Baseline data from the prioritizing utilization and safety of hydroxyurea using precision in Africa (PUSHUP) trial Free

Background: There are >500,000 infants born with sickle cell anemia (SCA) each year, mostly (>90%) in sub-Saharan Africa. Over the past decade, several high-impact clinical trials have clearly demonstrated both the safety and efficacy of hydroxyurea (HU) to treat children with SCA across sub-Saharan Africa. Despite this, HU remains highly underutilized and inaccessible for most children with SCA living in sub-Saharan Africa. Two primary remaining questions that limit expanded use are related to appropriate dosing strategy and the need for frequent laboratory monitoring with complete blood counts, which is either unavailable or cost prohibitive in many African settings. In the US, we have developed and validated an individualized, pharmacokinetics (PK)-guided dosing strategy that optimizes the starting dose immediately without the need for dose escalation and associated laboratory monitoring. The Prioritizing Utilization and Safety of Hydroxyurea Using Precision (PUSH-UP, ClinicalTrials.gov NCT05285917) trial is an NHLBI-funded prospective clinical trial that is evaluating the utility and effectiveness of this individualized dosing strategy in addition to a limited laboratory monitoring strategy for children with SCA in Luanda, Angola. Here, we report baseline data from this fully enrolled trial.

Methods: PUSH-UP is a randomized clinical trial of HU for 400 children aged 6 months through 12 years of age with SCA at Hospital Geral dos Cajueiros in Luanda, Angola. The primary aim is to determine optimal dosing, including a direct comparison of an individualized, PK-guided starting dose to a weight-based (25 mg/kg) starting dose. A second but equally important aim is to evaluate the safety of HU with limited laboratory monitoring (no complete blood counts) during the second year of treatment. The study will evaluate the feasibility and utility of measuring HU concentrations using a battery-powered HPLC machine (SmartLife LC™) and an automated dose selection tool based on PK results. The study utilizes innovative dosing strategies, including every other day or 3-4 times per week dosing, with 500 mg capsules to achieve an approximation of the weight-based or PK-recommended dose. Following informed consent, prior to HU initiation, there is a 3-month run-in period, followed by a 24-month treatment period. The primary study endpoint will be SCA-related adverse events in each dosing arm and secondary endpoints will include hematologic toxicities and other non-SCA-related events to assess the safety of hydroxyurea therapy with limited laboratory monitoring (hemoglobin measurement only), rather than CBCs with WBC differential.

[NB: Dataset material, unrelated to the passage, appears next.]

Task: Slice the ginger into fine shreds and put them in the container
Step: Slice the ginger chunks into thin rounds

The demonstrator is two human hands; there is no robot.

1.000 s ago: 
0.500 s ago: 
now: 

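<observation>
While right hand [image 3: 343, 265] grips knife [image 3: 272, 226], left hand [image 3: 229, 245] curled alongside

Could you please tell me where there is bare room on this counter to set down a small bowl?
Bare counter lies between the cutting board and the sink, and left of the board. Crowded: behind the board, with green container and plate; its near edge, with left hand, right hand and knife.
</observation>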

Results: A total of 420 patients consented and 400 are included in this baseline analysis, excluding 8 who did not meet eligibility criteria, 10 lost to follow-up, and 2 deaths prior to initiating hydroxyurea. There are 200 participants (200M, 200F) randomized to each treatment arm with comparable baseline characteristics. The mean age of enrollment is 5.6 ± 3.1 years with an equal distribution greater than and less than 5 years of age, as intended by protocol. Baseline laboratory values were consistent with untreated SCA and not significantly different between arms: WBC: 13.0 ± 4.7 x10⁹/L; Hemoglobin: 7.1 ± 1.0 g/dL; MCV 77 ± 8 fL; absolute neutrophil count: 6.8 ± 3.1 x10⁹/L; absolute reticulocyte count: 164 ± 90 x10⁹/L; fetal hemoglobin: 14.1 ± 6.7%. There was a history of frequent sickle cell complications among the cohort, including 316/400 (79%) who have had at least one prior hospitalization, 314/400 (78.5%) with dactylitis, 380/400 (95.0%) with pain 236/400 (59.0%) having received transfusion, 366/400 (91.5%) with a history of malaria, 54/400 (13.5%) with a history of splenic sequestration, and 9/400 (2.3%) with a history of overt stroke. Most (396/400=99%) were taking folic acid and 172/400 (43%) were taking prophylactic penicillin. All participants received pneumococcal vaccination. Pharmacokinetic testing was successful with a PK-guided dose determined for 93% of participants in the PK arm. Starting HU dose for the PK arm was 27.5 ± 3.8 mg/kg/day, compared to the starting dose of 23.2 ± 1.8 mg/kg for the weight-based arm.

Conclusions: The PUSH-UP trial is now fully enrolled and aims to address important knowledge gaps related to HU dosing and laboratory monitoring in low-resource settings that can be used to inform HU dosing and monitoring guidelines in Angola and across sub-Saharan Africa.